I'm sorry to say, I thought Jake Heggie's last opera for San Francisco, Dead Man Walking, was weak. I remember Flicka's great scene as the mother of the condemned man, and I remember the unaccompanied spiritual Susan Graham sang, and that's about it as far as the music goes.

And I cannot imagine an effective libretto being devised from Moby-Dick. It is the Great American Novel, as far as I am concerned, and it is sui generis in form. Much that is great about the book is in the language and the treatise on whaling, neither of which will translate well to the operatic stage. Not to mention, a tenor as Ahab??

It's not a secret that Stewart Wallace's opera based on Amy Tan's novel The Bonesetter's Daughter will be in a near-future San Francisco Opera season. Wallace's previous, Harvey Milk, was decent theater and musically unmemorable. If David Gockley is freely handing out commissions, he can do better than giving them to Wallace and Heggie.

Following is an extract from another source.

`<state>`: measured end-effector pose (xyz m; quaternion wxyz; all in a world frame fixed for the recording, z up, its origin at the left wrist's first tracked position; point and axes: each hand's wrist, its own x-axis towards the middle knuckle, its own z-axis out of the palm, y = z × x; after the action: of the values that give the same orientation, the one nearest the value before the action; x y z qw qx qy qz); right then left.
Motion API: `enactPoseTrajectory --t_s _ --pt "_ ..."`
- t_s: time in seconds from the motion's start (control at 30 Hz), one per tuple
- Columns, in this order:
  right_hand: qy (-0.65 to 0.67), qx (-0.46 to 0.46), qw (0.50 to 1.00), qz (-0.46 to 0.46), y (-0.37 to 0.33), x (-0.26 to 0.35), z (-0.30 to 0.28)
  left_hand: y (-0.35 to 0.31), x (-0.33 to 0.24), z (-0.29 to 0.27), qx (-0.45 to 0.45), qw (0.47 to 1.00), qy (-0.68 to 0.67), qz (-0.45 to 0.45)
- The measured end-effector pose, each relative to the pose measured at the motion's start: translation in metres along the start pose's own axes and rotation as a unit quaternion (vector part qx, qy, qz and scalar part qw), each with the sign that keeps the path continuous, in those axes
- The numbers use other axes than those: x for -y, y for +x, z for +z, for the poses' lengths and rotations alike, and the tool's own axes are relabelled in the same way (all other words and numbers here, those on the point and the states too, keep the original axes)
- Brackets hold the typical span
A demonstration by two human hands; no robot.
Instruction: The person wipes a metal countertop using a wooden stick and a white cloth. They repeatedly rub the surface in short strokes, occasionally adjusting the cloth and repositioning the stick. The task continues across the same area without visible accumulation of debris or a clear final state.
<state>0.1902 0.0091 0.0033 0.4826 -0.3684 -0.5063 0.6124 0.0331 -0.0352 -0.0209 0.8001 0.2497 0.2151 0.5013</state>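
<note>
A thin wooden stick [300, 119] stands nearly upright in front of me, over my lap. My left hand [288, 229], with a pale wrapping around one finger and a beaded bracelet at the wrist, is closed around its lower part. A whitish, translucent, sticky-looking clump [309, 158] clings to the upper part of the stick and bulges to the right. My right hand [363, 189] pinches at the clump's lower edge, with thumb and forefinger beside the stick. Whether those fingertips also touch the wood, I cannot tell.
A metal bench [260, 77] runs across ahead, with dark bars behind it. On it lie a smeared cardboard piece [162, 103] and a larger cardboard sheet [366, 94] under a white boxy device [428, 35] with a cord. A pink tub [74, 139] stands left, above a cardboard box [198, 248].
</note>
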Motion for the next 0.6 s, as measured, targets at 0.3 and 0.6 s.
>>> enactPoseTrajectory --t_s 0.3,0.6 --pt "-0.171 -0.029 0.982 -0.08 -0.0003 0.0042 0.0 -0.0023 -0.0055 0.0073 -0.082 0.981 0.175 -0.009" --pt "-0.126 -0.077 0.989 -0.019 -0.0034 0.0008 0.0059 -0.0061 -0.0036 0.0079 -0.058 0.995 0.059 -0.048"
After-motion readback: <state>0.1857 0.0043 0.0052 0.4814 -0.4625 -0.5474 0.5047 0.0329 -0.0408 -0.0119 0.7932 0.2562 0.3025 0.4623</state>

Thanks to Maury for the Dallas Opera press release link, which has allowed me to scoop everybody around here on this item.

3 comments:

Henry Holland said...

My friends and I called it Dead Opera Walking. :-) A horrible piece, I'd say, only made viable by the story itself and the performances. When he couldn't even write music for the execution scene but just let the heart monitor beep on, well, that was pathetic.

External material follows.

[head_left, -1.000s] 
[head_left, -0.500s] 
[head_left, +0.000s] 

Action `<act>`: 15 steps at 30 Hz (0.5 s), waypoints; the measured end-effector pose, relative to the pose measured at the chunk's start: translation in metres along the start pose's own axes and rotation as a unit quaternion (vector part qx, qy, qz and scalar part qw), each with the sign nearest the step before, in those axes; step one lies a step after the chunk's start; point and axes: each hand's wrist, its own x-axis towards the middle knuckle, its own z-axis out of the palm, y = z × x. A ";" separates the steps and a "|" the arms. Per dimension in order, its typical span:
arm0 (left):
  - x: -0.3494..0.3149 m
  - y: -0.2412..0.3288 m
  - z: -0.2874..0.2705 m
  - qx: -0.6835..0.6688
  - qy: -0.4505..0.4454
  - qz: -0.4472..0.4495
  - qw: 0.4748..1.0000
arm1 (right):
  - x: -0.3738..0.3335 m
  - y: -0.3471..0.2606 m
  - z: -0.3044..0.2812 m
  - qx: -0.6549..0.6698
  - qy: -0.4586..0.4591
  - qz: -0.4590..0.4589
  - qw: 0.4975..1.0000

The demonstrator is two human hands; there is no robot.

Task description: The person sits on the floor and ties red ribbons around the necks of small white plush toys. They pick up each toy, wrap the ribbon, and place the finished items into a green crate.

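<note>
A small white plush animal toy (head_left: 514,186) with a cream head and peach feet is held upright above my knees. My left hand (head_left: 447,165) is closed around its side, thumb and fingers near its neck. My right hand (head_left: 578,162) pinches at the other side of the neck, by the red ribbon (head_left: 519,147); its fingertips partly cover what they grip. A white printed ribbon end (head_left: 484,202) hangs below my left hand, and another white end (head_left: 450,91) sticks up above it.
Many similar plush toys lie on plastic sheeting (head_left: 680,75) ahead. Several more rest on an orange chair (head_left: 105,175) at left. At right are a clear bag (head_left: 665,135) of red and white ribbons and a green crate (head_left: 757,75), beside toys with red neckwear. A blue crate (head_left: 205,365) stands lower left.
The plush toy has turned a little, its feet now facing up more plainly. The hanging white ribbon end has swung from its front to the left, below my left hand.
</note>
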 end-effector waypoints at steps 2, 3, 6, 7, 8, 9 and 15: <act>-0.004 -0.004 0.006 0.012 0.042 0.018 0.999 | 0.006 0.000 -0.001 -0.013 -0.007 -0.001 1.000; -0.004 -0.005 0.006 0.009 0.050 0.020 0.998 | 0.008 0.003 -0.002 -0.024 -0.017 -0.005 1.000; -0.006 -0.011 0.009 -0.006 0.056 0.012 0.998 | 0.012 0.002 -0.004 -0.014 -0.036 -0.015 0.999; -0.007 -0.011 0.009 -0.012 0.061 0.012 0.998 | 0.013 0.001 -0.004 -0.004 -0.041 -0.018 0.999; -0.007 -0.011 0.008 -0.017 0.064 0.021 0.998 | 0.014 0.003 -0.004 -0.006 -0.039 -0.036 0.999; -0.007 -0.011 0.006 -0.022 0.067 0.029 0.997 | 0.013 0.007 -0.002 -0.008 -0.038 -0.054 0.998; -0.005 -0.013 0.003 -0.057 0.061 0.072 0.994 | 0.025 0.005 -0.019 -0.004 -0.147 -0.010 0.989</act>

Shorter David Gockley: I'd rather give up a precious production slot to a mediocre American opera rather than to a proven, worthy European one.

Unless Dallas does a Schreker opera --fat chance!-- I'll never go there after they cancelled Marc Anthony Turnage's The Silver Tassie because it would upset their patrons as it's *gasp* anti-war.

Thanks for the info, Lisa!

Anonymous said...

Gockley has been loyal with his commissions: In addition to bringing Appomattox with him from Houston to San Francisco, he commissioned a Heggie opera for Houston -- the not-well received The End of the Affair. I don't know whether he had anything to do with Last Acts, the new Heggie chamber opera HGO will be doing in February and March, but it seems safe to assume so, since it's a co-commission with San Francisco Opera and Cal Performances.

And Gockley tapped Wallace very early on for Where's Dick?, a bizarre comic-strip musical-theater piece directed by Richard Foreman for HGO, which featured Angelina Reaux as Baby Snowflake, a flesh-eating albino gorilla...

And perhaps I shouldn't admit it here, but I quite like Dead Man Walking.

Lisa Hirsch said...

Belated thanks for all of your comments. Steve, what did you like about DMW?

Gockley commissioned Little Women and it seems there is another Adamo opera coming to SFO in the future, based on some items I found on the internet and an email exchange with Adamo himself in August, 2006. That's fine with me; his Lysistrata is a terrific piece with great music.